START Source data

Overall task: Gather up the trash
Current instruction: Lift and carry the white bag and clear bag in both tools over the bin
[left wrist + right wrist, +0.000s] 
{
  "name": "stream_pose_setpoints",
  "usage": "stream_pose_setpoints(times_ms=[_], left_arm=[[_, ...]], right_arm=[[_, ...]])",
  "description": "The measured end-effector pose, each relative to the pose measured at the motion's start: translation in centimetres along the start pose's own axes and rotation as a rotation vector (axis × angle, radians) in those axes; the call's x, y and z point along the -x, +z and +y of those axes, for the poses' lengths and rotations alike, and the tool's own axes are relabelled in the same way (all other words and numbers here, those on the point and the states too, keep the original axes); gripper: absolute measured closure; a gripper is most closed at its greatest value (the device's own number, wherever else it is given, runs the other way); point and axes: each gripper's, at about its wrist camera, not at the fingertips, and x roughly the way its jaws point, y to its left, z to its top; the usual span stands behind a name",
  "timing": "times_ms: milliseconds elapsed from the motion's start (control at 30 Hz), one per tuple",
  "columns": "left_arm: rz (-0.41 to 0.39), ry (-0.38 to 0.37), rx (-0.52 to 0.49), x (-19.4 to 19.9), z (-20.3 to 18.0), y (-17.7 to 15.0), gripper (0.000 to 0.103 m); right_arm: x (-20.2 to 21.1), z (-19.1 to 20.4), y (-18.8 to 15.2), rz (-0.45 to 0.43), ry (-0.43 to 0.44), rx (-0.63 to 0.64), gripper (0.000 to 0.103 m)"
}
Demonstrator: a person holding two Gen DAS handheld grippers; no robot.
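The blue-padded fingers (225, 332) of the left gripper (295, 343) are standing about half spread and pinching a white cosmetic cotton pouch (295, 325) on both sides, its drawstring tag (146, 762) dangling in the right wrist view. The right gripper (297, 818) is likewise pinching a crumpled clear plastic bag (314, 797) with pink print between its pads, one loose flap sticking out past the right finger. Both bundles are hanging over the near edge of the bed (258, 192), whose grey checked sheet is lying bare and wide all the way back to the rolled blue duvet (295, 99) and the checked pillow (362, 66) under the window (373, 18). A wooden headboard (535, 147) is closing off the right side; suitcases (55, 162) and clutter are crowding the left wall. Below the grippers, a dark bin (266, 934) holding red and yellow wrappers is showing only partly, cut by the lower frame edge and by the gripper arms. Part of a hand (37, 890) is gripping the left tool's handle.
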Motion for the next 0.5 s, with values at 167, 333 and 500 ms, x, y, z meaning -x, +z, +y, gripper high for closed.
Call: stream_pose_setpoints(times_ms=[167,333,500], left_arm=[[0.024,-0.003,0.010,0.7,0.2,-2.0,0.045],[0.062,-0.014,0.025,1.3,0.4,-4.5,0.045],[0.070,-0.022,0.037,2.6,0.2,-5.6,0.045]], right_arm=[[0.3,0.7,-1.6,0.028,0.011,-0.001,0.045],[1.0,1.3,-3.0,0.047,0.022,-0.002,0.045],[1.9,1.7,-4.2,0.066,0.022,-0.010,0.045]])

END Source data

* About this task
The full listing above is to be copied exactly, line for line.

* Response
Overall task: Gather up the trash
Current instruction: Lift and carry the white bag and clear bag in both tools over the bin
[left wrist + right wrist, +0.000s] 
{
  "name": "stream_pose_setpoints",
  "usage": "stream_pose_setpoints(times_ms=[_], left_arm=[[_, ...]], right_arm=[[_, ...]])",
  "description": "The measured end-effector pose, each relative to the pose measured at the motion's start: translation in centimetres along the start pose's own axes and rotation as a rotation vector (axis × angle, radians) in those axes; the call's x, y and z point along the -x, +z and +y of those axes, for the poses' lengths and rotations alike, and the tool's own axes are relabelled in the same way (all other words and numbers here, those on the point and the states too, keep the original axes); gripper: absolute measured closure; a gripper is most closed at its greatest value (the device's own number, wherever else it is given, runs the other way); point and axes: each gripper's, at about its wrist camera, not at the fingertips, and x roughly the way its jaws point, y to its left, z to its top; the usual span stands behind a name",
  "timing": "times_ms: milliseconds elapsed from the motion's start (control at 30 Hz), one per tuple",
  "columns": "left_arm: rz (-0.41 to 0.39), ry (-0.38 to 0.37), rx (-0.52 to 0.49), x (-19.4 to 19.9), z (-20.3 to 18.0), y (-17.7 to 15.0), gripper (0.000 to 0.103 m); right_arm: x (-20.2 to 21.1), z (-19.1 to 20.4), y (-18.8 to 15.2), rz (-0.45 to 0.43), ry (-0.43 to 0.44), rx (-0.63 to 0.64), gripper (0.000 to 0.103 m)"
}
Demonstrator: a person holding two Gen DAS handheld grippers; no robot.
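The blue-padded fingers (225, 332) of the left gripper (295, 343) are standing about half spread and pinching a white cosmetic cotton pouch (295, 325) on both sides, its drawstring tag (146, 762) dangling in the right wrist view. The right gripper (297, 818) is likewise pinching a crumpled clear plastic bag (314, 797) with pink print between its pads, one loose flap sticking out past the right finger. Both bundles are hanging over the near edge of the bed (258, 192), whose grey checked sheet is lying bare and wide all the way back to the rolled blue duvet (295, 99) and the checked pillow (362, 66) under the window (373, 18). A wooden headboard (535, 147) is closing off the right side; suitcases (55, 162) and clutter are crowding the left wall. Below the grippers, a dark bin (266, 934) holding red and yellow wrappers is showing only partly, cut by the lower frame edge and by the gripper arms. Part of a hand (37, 890) is gripping the left tool's handle.
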Motion for the next 0.5 s, with values at 167, 333 and 500 ms, x, y, z meaning -x, +z, +y, gripper high for closed.
Call: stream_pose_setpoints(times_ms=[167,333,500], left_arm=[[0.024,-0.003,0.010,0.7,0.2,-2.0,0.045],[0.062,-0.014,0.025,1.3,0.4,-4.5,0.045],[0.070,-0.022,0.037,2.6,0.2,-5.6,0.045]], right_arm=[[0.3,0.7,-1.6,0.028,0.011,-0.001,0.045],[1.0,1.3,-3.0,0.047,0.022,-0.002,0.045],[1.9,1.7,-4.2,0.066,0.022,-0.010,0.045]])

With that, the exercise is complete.